▶ _What the task asks_:
Across the data below, count every line where the string "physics" appears. Answer with the number alone.

Segment Open

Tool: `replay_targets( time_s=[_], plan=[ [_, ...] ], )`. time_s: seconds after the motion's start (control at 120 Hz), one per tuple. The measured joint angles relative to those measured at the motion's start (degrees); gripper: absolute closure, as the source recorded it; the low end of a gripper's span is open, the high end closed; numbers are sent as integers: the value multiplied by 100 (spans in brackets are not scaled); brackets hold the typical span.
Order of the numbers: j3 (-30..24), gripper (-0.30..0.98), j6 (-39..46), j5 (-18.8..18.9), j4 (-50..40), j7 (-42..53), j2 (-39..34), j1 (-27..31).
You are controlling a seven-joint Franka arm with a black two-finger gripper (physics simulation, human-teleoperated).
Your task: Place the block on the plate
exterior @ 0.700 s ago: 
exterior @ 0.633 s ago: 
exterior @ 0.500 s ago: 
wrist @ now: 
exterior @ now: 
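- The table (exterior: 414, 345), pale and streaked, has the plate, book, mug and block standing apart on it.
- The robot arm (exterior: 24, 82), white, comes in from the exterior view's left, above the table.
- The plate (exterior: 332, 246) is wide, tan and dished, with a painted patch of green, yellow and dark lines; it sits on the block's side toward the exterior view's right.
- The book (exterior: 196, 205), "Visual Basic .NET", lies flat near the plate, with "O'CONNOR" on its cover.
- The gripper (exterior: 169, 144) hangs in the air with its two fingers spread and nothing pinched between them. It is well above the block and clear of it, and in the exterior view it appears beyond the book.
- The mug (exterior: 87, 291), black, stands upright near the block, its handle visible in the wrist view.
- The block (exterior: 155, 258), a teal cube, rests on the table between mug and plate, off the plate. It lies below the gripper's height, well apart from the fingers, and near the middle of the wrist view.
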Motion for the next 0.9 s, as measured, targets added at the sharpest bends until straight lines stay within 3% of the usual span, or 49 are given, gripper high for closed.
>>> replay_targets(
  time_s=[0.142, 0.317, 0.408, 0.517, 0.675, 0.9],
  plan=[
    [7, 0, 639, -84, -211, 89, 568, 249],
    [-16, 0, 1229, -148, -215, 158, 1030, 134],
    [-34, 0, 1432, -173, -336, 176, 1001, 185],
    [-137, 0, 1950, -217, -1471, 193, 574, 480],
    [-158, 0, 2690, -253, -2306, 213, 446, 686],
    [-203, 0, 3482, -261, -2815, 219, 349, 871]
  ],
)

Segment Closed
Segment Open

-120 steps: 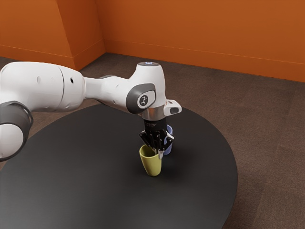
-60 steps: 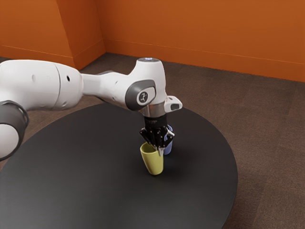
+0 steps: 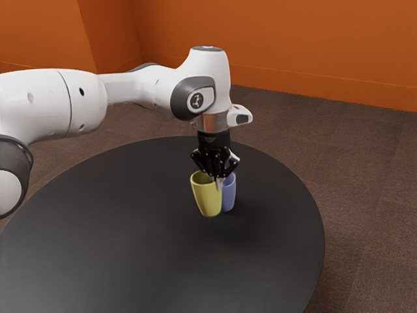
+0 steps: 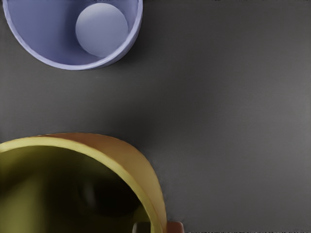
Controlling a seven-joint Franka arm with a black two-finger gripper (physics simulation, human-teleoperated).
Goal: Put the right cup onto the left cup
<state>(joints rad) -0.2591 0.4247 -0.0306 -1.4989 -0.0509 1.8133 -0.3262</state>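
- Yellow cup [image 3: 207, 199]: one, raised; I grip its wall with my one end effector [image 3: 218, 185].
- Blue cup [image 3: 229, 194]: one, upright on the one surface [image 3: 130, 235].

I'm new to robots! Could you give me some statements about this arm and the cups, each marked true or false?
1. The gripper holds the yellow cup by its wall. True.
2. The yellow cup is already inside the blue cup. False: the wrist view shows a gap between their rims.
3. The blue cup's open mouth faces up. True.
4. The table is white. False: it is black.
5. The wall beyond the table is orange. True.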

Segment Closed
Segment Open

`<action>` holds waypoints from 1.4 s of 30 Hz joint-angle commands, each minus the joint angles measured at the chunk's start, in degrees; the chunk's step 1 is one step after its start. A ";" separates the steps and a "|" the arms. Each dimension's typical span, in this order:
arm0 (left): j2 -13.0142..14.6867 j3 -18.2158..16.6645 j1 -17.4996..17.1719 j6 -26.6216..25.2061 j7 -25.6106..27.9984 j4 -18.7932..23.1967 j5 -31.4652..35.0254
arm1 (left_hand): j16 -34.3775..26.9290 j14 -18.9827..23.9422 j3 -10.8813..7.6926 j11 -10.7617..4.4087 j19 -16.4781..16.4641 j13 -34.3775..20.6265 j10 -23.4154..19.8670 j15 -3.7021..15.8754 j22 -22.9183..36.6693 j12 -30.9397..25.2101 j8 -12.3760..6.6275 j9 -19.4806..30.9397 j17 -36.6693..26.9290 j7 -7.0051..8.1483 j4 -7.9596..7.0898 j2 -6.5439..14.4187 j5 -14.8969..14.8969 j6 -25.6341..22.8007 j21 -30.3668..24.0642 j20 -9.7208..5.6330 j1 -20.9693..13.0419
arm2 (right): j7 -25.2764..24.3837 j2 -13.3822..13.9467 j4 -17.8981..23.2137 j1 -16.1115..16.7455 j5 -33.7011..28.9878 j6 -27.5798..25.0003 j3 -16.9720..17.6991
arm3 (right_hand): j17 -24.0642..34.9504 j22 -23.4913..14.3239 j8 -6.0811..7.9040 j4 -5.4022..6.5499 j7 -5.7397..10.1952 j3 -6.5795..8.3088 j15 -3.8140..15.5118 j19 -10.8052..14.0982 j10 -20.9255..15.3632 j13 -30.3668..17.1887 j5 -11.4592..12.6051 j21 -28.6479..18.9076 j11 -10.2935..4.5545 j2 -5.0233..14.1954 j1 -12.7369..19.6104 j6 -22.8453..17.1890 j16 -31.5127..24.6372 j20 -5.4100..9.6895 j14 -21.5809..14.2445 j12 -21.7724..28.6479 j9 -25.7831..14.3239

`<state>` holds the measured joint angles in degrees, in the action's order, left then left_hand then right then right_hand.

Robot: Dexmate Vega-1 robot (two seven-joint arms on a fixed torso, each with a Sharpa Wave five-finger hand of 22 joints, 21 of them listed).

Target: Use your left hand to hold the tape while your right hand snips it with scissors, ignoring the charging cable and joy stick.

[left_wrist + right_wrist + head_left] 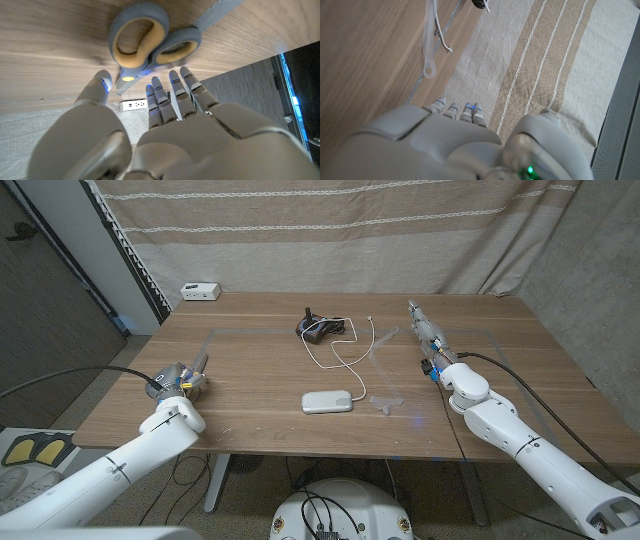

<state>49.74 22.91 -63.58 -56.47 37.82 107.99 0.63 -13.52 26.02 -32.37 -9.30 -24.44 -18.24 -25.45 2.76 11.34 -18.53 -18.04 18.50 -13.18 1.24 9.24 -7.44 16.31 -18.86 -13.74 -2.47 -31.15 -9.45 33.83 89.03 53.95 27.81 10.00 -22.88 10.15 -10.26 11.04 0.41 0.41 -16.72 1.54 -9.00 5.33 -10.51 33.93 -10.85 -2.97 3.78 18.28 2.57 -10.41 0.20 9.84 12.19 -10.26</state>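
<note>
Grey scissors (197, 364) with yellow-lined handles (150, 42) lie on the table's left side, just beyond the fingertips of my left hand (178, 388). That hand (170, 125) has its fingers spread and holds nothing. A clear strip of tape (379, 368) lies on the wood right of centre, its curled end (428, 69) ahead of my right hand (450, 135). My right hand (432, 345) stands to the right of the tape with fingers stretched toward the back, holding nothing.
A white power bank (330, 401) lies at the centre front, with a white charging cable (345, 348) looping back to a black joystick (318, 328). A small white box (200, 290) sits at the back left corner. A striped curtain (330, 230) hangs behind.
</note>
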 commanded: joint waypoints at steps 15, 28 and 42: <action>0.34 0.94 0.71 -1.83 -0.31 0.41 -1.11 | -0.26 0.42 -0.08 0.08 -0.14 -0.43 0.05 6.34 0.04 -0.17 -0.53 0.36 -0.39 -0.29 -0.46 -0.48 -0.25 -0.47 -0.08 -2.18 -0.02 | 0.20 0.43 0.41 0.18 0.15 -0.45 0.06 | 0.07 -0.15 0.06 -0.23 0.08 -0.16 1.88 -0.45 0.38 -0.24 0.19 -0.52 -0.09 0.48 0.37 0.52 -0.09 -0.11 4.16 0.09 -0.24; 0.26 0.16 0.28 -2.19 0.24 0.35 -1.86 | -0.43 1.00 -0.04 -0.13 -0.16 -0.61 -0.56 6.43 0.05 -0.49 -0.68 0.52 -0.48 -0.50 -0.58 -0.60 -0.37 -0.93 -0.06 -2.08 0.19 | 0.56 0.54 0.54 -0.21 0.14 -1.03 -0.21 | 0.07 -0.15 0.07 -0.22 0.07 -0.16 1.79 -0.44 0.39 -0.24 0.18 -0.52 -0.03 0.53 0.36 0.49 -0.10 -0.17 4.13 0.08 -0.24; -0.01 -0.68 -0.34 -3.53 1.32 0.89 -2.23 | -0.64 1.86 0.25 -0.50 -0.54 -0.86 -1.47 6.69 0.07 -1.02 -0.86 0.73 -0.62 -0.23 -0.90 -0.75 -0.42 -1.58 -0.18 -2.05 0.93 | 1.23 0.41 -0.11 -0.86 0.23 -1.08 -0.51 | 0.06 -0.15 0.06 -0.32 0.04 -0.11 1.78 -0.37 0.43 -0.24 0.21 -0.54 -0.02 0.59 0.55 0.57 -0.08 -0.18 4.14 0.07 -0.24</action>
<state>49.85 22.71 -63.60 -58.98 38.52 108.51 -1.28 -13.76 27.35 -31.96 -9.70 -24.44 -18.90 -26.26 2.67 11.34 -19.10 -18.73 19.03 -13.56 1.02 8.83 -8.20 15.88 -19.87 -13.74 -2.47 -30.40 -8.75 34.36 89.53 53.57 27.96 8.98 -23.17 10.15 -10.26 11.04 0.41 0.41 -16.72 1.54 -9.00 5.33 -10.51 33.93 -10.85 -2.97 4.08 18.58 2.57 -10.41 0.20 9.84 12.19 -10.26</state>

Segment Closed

▶ _Your solution_:
2